→ **What you will do**
The answer must be the full listing, retyped exactly.

→ **Provided material**
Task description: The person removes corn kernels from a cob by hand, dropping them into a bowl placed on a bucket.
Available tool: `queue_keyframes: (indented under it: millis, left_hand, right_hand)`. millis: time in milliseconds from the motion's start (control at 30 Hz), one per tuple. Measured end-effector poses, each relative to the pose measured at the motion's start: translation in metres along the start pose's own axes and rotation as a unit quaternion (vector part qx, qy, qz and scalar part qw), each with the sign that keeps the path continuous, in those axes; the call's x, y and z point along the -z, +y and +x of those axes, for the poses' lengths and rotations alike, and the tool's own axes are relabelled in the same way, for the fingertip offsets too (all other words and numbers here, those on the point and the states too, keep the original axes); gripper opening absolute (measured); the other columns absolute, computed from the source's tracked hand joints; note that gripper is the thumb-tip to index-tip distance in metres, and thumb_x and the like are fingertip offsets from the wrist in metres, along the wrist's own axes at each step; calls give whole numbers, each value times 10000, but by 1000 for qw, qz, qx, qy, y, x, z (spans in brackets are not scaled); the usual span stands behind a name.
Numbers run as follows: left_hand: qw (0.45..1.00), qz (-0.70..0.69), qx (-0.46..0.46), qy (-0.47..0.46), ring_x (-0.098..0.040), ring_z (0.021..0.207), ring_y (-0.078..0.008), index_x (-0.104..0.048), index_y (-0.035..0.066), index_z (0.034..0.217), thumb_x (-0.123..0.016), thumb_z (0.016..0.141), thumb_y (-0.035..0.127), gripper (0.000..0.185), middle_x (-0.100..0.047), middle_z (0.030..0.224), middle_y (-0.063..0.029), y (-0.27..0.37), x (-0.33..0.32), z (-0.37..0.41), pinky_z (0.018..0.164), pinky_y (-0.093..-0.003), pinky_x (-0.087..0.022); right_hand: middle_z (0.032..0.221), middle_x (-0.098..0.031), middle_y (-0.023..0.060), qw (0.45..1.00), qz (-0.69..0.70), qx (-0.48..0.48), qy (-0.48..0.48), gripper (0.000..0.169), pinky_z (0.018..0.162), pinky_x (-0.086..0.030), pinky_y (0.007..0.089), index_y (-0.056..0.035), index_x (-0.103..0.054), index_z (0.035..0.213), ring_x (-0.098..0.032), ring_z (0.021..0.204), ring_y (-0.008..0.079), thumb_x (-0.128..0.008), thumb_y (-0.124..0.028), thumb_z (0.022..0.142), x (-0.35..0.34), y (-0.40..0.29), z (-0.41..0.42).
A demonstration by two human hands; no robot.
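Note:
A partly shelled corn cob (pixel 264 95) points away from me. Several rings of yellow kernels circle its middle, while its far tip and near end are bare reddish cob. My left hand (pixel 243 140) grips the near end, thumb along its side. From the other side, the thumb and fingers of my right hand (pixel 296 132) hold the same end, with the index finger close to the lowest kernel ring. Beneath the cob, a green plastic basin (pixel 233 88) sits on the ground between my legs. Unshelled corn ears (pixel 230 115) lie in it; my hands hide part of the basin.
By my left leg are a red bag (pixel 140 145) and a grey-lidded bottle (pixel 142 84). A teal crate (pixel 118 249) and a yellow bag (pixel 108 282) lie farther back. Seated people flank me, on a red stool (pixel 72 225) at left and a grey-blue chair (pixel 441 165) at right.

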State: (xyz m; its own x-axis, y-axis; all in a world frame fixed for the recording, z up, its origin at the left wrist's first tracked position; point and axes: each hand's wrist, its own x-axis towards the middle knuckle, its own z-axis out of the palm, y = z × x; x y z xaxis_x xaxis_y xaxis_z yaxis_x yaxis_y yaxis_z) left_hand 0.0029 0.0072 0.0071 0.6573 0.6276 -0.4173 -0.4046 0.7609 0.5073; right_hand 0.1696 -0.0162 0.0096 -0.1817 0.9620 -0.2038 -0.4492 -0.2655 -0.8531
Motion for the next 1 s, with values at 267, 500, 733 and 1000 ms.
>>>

→ **Completed task**
Task description: The person removes corn kernels from a cob by hand, dropping them into a bowl placed on a bucket.
Available tool: `queue_keyframes: (indented under it: millis, left_hand, right_hand)`. millis: time in milliseconds from the motion's start (control at 30 Hz), one per tuple. Measured end-effector poses, each relative to the pose measured at the motion's start: translation in metres along the start pose's own axes and rotation as a unit quaternion (vector part qx, qy, qz and scalar part qw), each with the sign that keeps the path continuous, in those axes; the call's x, y and z point along the -z, +y and +x of those axes, for the poses' lengths and rotations alike, and the tool's own axes are relabelled in the same way, for the fingertip offsets too (all other words and numbers here, those on the point and the states too, keep the original axes); gripper opening absolute (measured); the other columns absolute, computed from the source's tracked hand joints; note that gripper is the thumb-tip to index-tip distance in metres, and thumb_x and the like are fingertip offsets from the wrist in metres, along the wrist's own axes at each step; calls give whole numbers, each value times 10000, but by 1000 for qw, qz, qx, qy, y, x, z (spans in brackets are not scaled); the usual span stands behind a name.
Numbers run as follows: left_hand: qw (0.45..1.00), qz (-0.70..0.69), qx (-0.46..0.46), qy (-0.47..0.46), ring_x (-0.098..0.040), ring_z (0.021..0.207), ring_y (-0.078..0.008), index_x (-0.104..0.048), index_y (-0.035..0.066), index_z (0.034..0.217), thumb_x (-0.123..0.016), thumb_z (0.016..0.141), thumb_y (-0.035..0.127), gripper (0.000..0.185), middle_x (-0.100..0.047), middle_z (0.030..0.224), middle_y (-0.063..0.029), y (-0.27..0.37), x (-0.33..0.32), z (-0.37..0.41), pinky_z (0.018..0.164), pinky_y (-0.093..-0.003), pinky_x (-0.087..0.022); right_hand: middle_z (0.032..0.221), middle_x (-0.098..0.031), middle_y (-0.023..0.060), qw (0.45..1.00), qz (-0.69..0.70), qx (-0.48..0.48), qy (-0.48..0.48), gripper (0.000..0.169), pinky_z (0.018..0.162), pinky_x (-0.086..0.030), pinky_y (0.007..0.089), index_y (-0.056..0.035), index_x (-0.103..0.054), index_z (0.035..0.213), ring_x (-0.098..0.032), ring_z (0.021..0.204), ring_y (-0.008..0.079), thumb_x (-0.128..0.008), thumb_y (-0.124..0.028), thumb_z (0.022..0.142), x (-0.35..0.34), y (-0.40..0.29), z (-0.41..0.42).
A demonstration by two human hands; no robot.
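Note:
A partly shelled corn cob (pixel 264 95) points away from me. Several rings of yellow kernels circle its middle, while its far tip and near end are bare reddish cob. My left hand (pixel 243 140) grips the near end, thumb along its side. From the other side, the thumb and fingers of my right hand (pixel 296 132) hold the same end, with the index finger close to the lowest kernel ring. Beneath the cob, a green plastic basin (pixel 233 88) sits on the ground between my legs. Unshelled corn ears (pixel 230 115) lie in it; my hands hide part of the basin.
By my left leg are a red bag (pixel 140 145) and a grey-lidded bottle (pixel 142 84). A teal crate (pixel 118 249) and a yellow bag (pixel 108 282) lie farther back. Seated people flank me, on a red stool (pixel 72 225) at left and a grey-blue chair (pixel 441 165) at right.
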
State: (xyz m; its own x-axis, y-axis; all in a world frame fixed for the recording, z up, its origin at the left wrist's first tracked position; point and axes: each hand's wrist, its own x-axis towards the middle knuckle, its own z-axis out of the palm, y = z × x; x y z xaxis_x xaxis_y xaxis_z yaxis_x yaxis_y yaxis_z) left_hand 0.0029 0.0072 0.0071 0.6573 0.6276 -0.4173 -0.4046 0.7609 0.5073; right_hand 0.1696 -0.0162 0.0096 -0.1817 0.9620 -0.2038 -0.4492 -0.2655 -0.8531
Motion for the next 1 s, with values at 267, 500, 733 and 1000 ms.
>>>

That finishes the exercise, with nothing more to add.